**What the exercise asks**. After locating the line with "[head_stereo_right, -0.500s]" below, output it and each following line exactly, stopping after the line with "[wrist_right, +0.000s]". No pictures.

**Information supplied**.
----
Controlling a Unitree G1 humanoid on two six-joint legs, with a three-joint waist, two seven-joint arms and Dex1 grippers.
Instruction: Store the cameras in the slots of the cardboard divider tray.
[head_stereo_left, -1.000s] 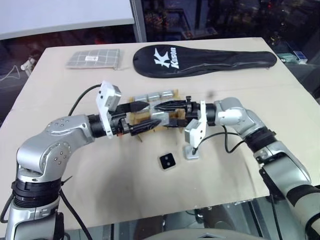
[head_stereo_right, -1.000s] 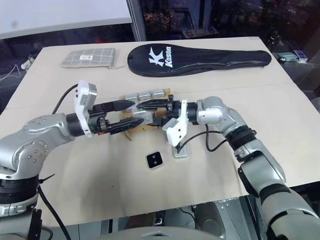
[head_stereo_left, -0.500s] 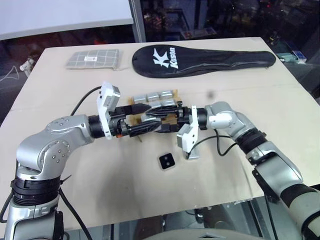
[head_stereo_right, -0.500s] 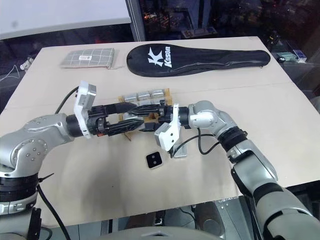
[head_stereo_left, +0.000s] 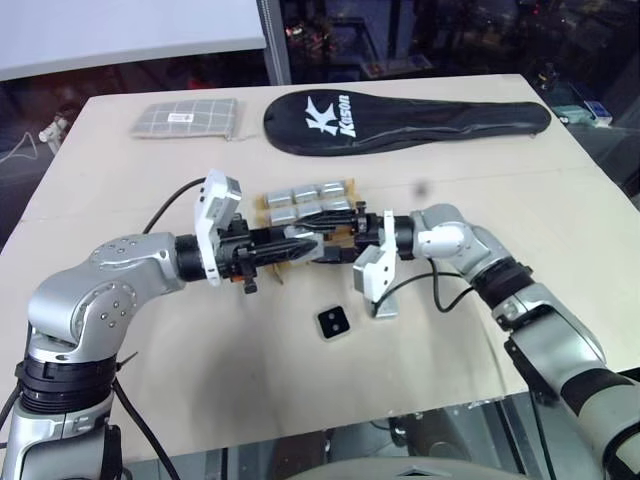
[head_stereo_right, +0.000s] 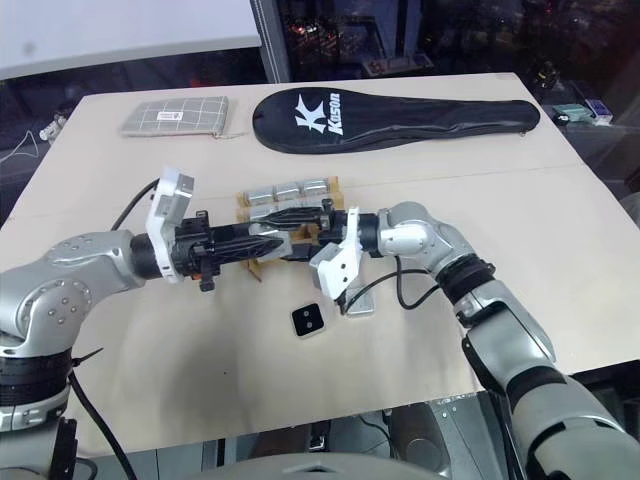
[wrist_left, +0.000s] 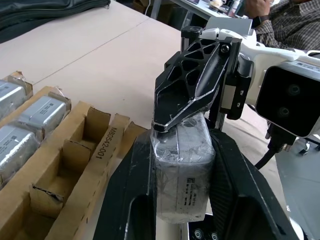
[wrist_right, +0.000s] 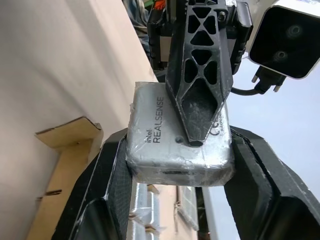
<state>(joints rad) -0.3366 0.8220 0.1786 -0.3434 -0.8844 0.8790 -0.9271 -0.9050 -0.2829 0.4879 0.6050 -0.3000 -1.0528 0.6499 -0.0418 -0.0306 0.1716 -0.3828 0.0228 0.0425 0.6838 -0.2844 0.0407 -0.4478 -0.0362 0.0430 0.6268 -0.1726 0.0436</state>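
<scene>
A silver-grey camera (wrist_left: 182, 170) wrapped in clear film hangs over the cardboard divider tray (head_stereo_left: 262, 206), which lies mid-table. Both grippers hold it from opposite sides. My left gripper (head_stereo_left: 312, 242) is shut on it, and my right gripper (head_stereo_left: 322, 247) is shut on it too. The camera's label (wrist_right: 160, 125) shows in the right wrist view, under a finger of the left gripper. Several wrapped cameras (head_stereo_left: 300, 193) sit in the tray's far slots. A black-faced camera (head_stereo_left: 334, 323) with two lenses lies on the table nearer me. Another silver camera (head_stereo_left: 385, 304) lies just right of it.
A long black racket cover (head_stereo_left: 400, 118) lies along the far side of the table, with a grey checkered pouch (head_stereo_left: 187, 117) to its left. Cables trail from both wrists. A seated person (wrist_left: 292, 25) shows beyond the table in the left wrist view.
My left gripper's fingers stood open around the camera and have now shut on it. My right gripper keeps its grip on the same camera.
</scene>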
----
**Output**.
[head_stereo_right, -0.500s] 
[head_stereo_left, +0.000s] 
[head_stereo_right, +0.000s] 
[wrist_left, +0.000s] 
[wrist_right, +0.000s] 

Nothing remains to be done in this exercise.